=== Section Start ===
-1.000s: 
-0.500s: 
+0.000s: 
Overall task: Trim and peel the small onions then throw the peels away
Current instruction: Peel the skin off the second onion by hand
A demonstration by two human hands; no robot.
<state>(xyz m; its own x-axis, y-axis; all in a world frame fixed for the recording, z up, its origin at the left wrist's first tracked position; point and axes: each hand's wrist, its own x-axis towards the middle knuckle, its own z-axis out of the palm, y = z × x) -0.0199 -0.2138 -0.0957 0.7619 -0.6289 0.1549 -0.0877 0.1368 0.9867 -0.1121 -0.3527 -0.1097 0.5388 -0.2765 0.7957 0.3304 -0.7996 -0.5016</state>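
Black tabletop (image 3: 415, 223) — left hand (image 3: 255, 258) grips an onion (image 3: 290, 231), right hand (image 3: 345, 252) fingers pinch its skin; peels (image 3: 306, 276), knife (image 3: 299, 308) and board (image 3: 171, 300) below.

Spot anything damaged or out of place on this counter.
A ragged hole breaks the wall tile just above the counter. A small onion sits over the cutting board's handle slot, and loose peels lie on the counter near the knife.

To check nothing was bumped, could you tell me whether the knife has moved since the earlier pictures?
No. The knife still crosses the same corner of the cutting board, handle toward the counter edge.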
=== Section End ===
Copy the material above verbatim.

## FINISHED EXERCISE
-1.000s: 
-0.500s: 
+0.000s: 
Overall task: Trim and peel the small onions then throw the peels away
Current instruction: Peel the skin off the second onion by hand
A demonstration by two human hands; no robot.
<state>(xyz m; its own x-axis, y-axis; all in a world frame fixed for the recording, z up, its origin at the left wrist's first tracked position; point and axes: each hand's wrist, its own x-axis towards the middle knuckle, its own z-axis out of the palm, y = z × x) -0.0199 -0.2138 -0.0957 0.7619 -0.6289 0.1549 -0.0877 0.1368 0.9867 -0.1121 -0.3527 -0.1097 0.5388 -0.2765 0.7957 0.3304 -0.7996 -0.5016</state>
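Black tabletop (image 3: 415, 223) — left hand (image 3: 255, 258) grips an onion (image 3: 290, 231), right hand (image 3: 345, 252) fingers pinch its skin; peels (image 3: 306, 276), knife (image 3: 299, 308) and board (image 3: 171, 300) below.

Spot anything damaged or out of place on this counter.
A ragged hole breaks the wall tile just above the counter. A small onion sits over the cutting board's handle slot, and loose peels lie on the counter near the knife.

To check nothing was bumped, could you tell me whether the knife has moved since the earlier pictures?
No. The knife still crosses the same corner of the cutting board, handle toward the counter edge.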

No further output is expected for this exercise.